So there she is, pouring her heart out through her typewriter, this sweet hopeful fifteen-year-old who just wants to be seen, standing in the doorway of the cafeteria and offering the words that she wrote to everyone who walks by, hoping desperately that someone will want to read them.  Is this it, my place in the world?  Could it be this?  Could it be here?  And then it’s snatched violently away, by a group of boys – intent on shaming her, punishing her, reminding her that she doesn’t get to have a place.  That they get to decide who she is and where she belongs, which in that moment is nowhere.

This story happens offstage, and is key to the events that move the story forward, and it’s why it felt right and true to me that the heart of the play is a journey that Olivia and her mother Beatriz take together – a girl and a woman sharing space in the world where the men in their lives are, in many ways, largely incidental.  Olivia’s relationship with Beatriz is not uncomplicated – they don’t speak much, and Olivia’s father Aaron has full custody – but her father can’t help her here.  An impulsive last-minute cross-country road trip with her mother might be an insane idea, but it’s also the safest place she has to be herself, to ask those questions: “who am I?” “what does it mean to be a woman, to be me?” “where do I belong?” And Beatriz is the best person to answer them, not just because she’s Olivia’s mother but because she’s a woman who has had to answer those questions for herself.  She’s vibrant, loud, full of life, tough but compassionate, comfortable in her own skin.  She has gone through her own experiences of being told she doesn’t fit, doesn’t belong – we learn a little about this in the play, about her past relationship with Aaron – but if there was ever a time in her life when she felt obligated to apologize for who she is, she doesn’t seem to anymore.  Which makes her the only right person to help Olivia begin to learn how to inhabit her own skin.  To love the things she loves without holding back.
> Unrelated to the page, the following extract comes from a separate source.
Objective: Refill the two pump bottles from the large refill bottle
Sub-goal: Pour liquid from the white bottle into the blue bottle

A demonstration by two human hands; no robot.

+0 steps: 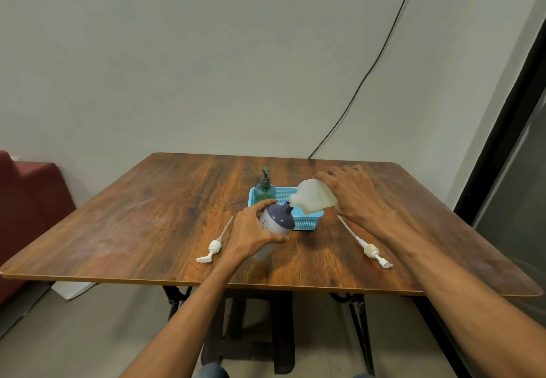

I don’t know why I latched onto the cafeteria story so forcefully, out of everything else in the play.  I’ll be checking back in at various points in the rehearsal and production process and sharing further reflections, so I’m sure new things will emerge as we go.  But I’m haunted by it, by the thought of Olivia’s sweet hopeful face as she stands there handing out copies of that magazine she typed up herself, wanting so badly to share herself with someone, anyone, and meeting with the cruelest kind of rejection.

And even though it’s a distance of far more than twenty-six miles from a group of boys bullying one girl in a cafeteria to an act of mass violence perpetuated in a crowd of thousands, still, at the heart of it, there’s a core of common truth.  We whisper to teenage girls, How dare you.  How dare you ask for space.  How dare you love things, want things.  How dare you exist in the world without apologizing.  How dare you say a thing out loud without first asking for permission.  Men who perpetuate violence against women – high school bullies, abusive husbands, the inhabitants of dark internet caves of misogyny gleefully torturing female celebrities, men who shoot up college campuses because a girl broke up with them – often begin their journey to violence from that place of How dare you.  You must be put in your place and shown how wrong you are.  And it’s very rarely a nail bomb in an arena.  That’s a massive, world-shaking example of a constant and daily and pervasive and seemingly unstoppable pattern woven into the very fabric of our lives.  The violence we do to girls on a daily basis can be so much smaller, so much more subtle, so much harder to detect.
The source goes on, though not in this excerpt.